● **Aim of the exercise**: Nothing but the text of the listing, repeated exactly, belongs in the answer; leave the images out.

● **Collected material**:
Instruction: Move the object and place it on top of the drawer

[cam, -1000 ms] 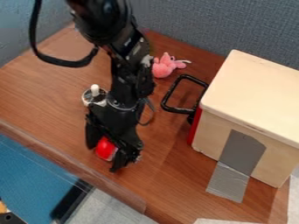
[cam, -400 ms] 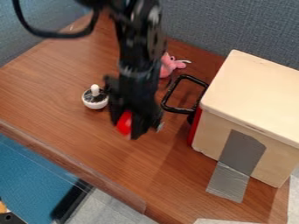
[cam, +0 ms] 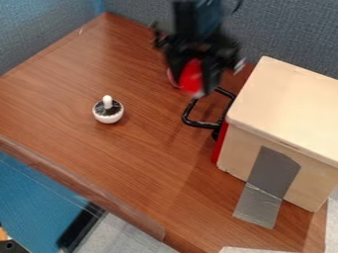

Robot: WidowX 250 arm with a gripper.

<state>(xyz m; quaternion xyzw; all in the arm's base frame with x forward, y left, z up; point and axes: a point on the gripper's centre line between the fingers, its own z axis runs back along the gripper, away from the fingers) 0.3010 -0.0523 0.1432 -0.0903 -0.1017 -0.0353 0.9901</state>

● **Expected answer**:
Instruction: Move the object and place it on top of the drawer

[cam, -1000 ms] 
[cam, -400 ms] 
[cam, +0 ms] 

Robot: WidowX 250 arm with a gripper.

<state>(xyz m; quaternion xyzw; all in the arm's base frame with x forward, y left, z up; point and axes: a point on the gripper's centre line between the fingers, its own z axis runs back along the gripper, away from the fingers) 0.3010 -0.0523 0.1432 -0.0903 -0.1017 -0.0353 0.9901</state>

There is no more to the output, and the exercise is done.